Create what you love or what other people love?

We have often heard the advice to young writers, "write what you know and write what you want to read". This may be useful advice for writers but is it applicable to design? It is a conversation that I have with my students in terms of defining design as a service versus design as self expression. In talking with clients I often find the conversation coming around to this issue of "point of view" on how they develop new products or services. The conversation goes something like this:

Me: So, what do you think your customers see in the work you do?
Client: Well they like what we like. We built this company around our passion for the thing we make and a number of people asked, "how do I get one?", and the rest is history.

Me: How do you now tap into other things those same people like to expand your business?
Client: (paraphrase) We do what we did before and make what we love, and they will like it too.

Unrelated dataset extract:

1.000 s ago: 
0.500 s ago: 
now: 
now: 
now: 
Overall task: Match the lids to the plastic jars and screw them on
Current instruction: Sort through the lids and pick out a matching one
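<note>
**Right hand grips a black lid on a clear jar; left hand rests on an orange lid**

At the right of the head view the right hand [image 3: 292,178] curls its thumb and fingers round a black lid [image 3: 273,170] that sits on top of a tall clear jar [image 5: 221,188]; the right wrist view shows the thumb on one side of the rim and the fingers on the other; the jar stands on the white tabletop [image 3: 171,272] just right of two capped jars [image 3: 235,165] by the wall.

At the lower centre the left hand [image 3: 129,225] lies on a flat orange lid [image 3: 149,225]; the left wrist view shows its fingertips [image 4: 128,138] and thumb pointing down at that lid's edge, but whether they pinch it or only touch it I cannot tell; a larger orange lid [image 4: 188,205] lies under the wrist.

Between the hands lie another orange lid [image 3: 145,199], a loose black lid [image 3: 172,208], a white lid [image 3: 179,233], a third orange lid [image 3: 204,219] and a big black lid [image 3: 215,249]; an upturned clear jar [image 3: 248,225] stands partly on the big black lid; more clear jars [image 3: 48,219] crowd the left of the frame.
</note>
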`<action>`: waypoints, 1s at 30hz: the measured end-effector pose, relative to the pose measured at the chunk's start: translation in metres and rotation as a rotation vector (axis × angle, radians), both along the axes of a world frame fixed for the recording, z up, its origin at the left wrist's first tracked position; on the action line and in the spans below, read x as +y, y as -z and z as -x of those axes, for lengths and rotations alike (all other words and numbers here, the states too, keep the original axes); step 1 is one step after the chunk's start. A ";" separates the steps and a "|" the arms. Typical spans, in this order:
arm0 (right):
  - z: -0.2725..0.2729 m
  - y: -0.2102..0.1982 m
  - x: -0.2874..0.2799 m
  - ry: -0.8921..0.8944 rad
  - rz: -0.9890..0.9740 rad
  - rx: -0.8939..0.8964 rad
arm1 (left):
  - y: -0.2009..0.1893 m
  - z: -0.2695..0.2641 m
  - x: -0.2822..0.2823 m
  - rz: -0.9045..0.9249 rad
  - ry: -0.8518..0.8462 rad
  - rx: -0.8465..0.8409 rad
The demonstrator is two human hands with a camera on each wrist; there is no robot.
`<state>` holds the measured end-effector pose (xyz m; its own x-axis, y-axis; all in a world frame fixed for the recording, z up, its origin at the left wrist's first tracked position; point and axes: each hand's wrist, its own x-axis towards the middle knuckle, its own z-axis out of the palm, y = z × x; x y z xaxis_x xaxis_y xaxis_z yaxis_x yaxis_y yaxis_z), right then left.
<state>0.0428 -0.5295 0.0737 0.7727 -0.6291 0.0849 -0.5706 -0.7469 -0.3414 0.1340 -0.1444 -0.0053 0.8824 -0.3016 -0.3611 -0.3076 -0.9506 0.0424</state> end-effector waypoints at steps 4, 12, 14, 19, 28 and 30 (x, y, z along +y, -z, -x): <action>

I am always surprised to hear that companies are willing to bet that lightning will strike twice. They are also willing to forgo all they have learned or been told about understanding audiences and working from a user center perspective. Often they believe they are working with the user in mind but have suffered from a psychological bait-and-switch. "Our customers like what we offer so we must have understood what they wanted and filled that desire". In fact that is not the whole truth of the matter. Many businesses started off with a product or service that filled a need because the audience found it, not the the other way around. Products and service that do go out and find their audiences have an advantage of going through the process of positioning and fine tuning to the needs of the audience, but even that can have specific audience data of a particular product. It does not lead that audiences are understood because they like this particular product. Audience analysis requires both micro and macro perspectives to get a full view of who those people are. People come together around a product and service for different reasons but are seen from a marketing stand point as being similar. If you define these audiences as a collective the next proposed idea probably will only appeal to a small segment of this group. How often have we seen the sequel not do as well as the debut. Yes, some of it has to do with rushing the product to market, and not having the same originality of the first, or sadly just trying to milk something that has run its course, but often it has to do with assuming the same audience who liked the first will like the second product. Why, because they are the same people? Looking at smaller segments as discreet/overlapping groups of people will offer more insight into who may be interested in what. This is not a new concept it is just an observation of businesses failing to stay innovative after having success. Duplicating success is difficult and fresh points of view are always good. Change the dynamics of the conversation by bringing in someone new to the conversation. Maybe its a client you didn't know you would attract, maybe its a customer you want to attract, or maybe its just shaking up the meeting of the usual suspects and re-looking at the audience data and separating them into discrete groups based on unrelated interests rather than your product that brought them all together.